Harry stared at Dumbledore. "My aunt does not love me." He said at last. "She has grown to tolerate me, at least, and feeds and clothes me and lets me go to school, but she does not love me. The only reason she didn't give me up was because she thought it would look bad.
As for the second…
My aunt told me a bit about magic, you know, just before my letter arrived. Except the entire time she was talking she was terrified." Dumbledore made to interrupt, so Harry talked a bit louder. "She wasn't scared because she didn't understand it, sir. She was terrified of it. Terrified of what it could do—of what, I'm nearly sure—it did do, to her or in front of her.
My mother was a witch, sir, and I am a wizard.
My aunt was so badly hurt by one or both of those nouns that she could barely talk about the mere existence of magic over a decade later.
That level of emotion, sir, does not disappear just because someone else's heart stops beating."
It was cold, and callous, of Harry to speak that way, and he was also exaggerating more than a little about how sure he was that his aunt had been directly effected by magic and wasn't just reacting to the mere idea of it, but Harry knew Dumbledore. Harry knew that Dumbledore put family first, and thought that everyone else did the same, no matter what evidence there was to the contrary. Harry did not want his pain—no matter how diminished in comparison to his first life—to be written off because of that.
"Well, surely it couldn't have been too bad," Dumbledore said, "or they would have sent you to an orphanage."
"They don't really do orphanages nowadays." Harry said. "Foster homes are done instead." (Actually, he didn't know, but that matched what he'd heard on the news.) "And the reason I wasn't taken away was because, again, my aunt and uncle didn't like the image of that, and the only thing they care about more than their personal safety is how people look at them."
"Surely your lack of… malice, convinced them that magic wasn't as bad as they'd imagined." Dumbledore said.

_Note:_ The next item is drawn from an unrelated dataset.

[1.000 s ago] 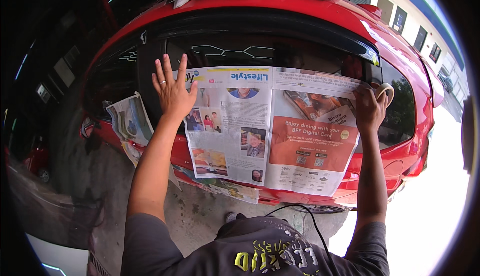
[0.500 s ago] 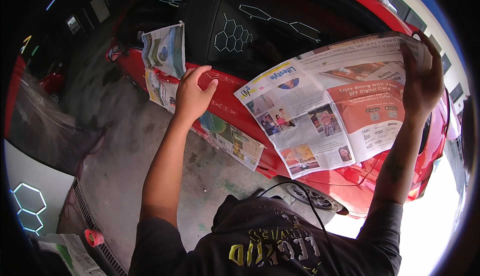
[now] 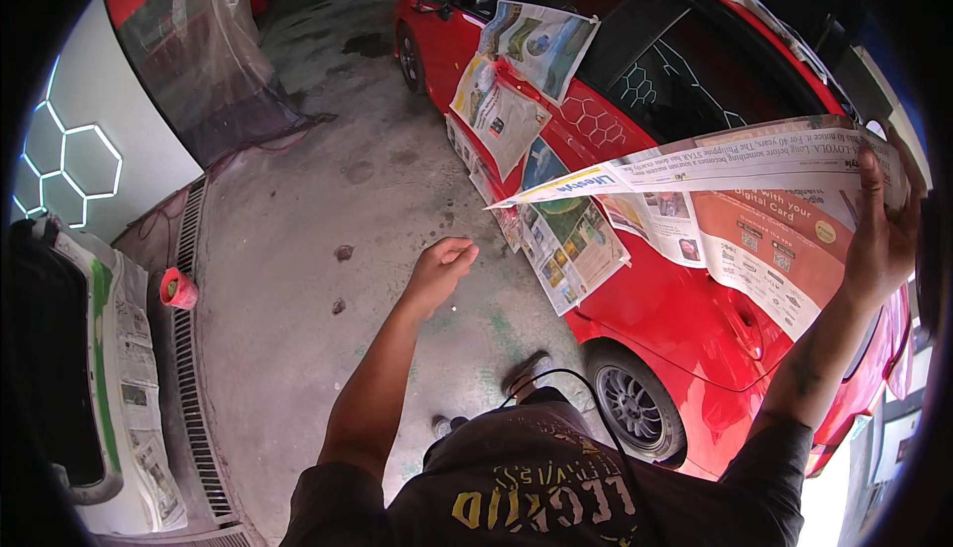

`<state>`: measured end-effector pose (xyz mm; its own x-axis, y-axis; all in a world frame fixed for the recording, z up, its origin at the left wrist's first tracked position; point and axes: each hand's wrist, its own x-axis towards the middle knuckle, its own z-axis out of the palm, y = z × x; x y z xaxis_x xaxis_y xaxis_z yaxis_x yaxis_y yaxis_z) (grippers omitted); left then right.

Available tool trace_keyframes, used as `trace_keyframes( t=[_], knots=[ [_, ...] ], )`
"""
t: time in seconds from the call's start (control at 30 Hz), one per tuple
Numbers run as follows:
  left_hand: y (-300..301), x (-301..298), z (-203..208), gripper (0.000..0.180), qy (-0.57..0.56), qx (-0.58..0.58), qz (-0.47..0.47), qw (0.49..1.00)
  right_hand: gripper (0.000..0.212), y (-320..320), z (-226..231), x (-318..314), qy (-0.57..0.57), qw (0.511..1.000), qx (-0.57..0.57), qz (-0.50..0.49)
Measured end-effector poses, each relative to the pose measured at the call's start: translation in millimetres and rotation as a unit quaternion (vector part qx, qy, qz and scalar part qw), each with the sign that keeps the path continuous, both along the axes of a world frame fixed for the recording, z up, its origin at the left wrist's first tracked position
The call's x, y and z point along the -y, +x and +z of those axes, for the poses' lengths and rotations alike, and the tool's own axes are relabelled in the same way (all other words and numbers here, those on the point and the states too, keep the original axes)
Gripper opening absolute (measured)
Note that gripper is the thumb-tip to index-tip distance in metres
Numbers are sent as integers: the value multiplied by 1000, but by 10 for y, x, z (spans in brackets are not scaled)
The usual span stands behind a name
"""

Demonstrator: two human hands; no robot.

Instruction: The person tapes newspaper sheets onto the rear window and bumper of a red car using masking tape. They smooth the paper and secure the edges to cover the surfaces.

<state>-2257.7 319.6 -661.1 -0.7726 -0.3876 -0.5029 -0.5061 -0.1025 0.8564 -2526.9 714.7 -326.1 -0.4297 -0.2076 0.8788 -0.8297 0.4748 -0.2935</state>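
Note:
My right hand [image 3: 886,229] grips the right end of a large newspaper sheet [image 3: 685,162], thumb on its face. The sheet's top is folded over, and its narrow left tip points out past the car's side. Out over the floor, apart from the sheet, is my left hand [image 3: 437,274], fingers curled and pressed together; whatever they hold, if anything, is hidden. Beside me stands the red car [image 3: 685,348]. Other newspaper pieces cover parts of its side: an upper piece [image 3: 541,46] near the front window, a crumpled piece [image 3: 504,115] below it, and a low piece [image 3: 576,254].
The car's rear wheel [image 3: 635,403] is close by my feet. A slotted floor drain [image 3: 189,348] runs along the left, with a pinkish-red cup [image 3: 179,290] beside it. At the lower left is a papered vehicle part [image 3: 139,378]. Clear plastic sheeting [image 3: 213,61] hangs further back.
My left hand has come away from the car's side and its spread fingers have closed. The sheet in my right hand has folded over at its top. My view has swung left.

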Motion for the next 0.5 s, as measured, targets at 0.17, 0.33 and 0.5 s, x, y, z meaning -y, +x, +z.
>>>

"For me specifically, sure." Harry agreed. "Again, my aunt and I—and my cousin and uncle besides—get along fine nowadays, and thankfully I'm self-sufficient enough to not need much of the love they are incapable of giving me. But for the magical world as a whole? One not-outright-bad untrained wizard isn't exactly enough to change anyone's minds about anything, is it?"
"Not outright bad?"
Harry rolled his eyes at what Dumbledore decided to focus on. "I threw tantrums sometimes." He said instead (a lie.) "I lied about brushing my teeth. I didn't study for tests, I got into arguments with Dudley over whose turn it was to use the telly. Sometimes I'd forget to clean my room, or I'd not listen when they told me to stop doing something." (All lies. Harry knew better than to antagonize the Dursleys, and he was adult enough not to, but Dumbledore wouldn't know that.) "I was a kid, sir, so I wasn't exactly an angel, but I was well-behaved enough."
Dumbledore stared at him.
He stared at Dumbledore.
"Well, you probably have no small amount of schoolwork to do, so I'll let you go now."
Harry nodded.
"Have a good evening, my boy."
"And you as well, headmaster."
Harry left, and Dumbledore sat in his office.
Both, independently, wondered what good had come out of their first official meeting.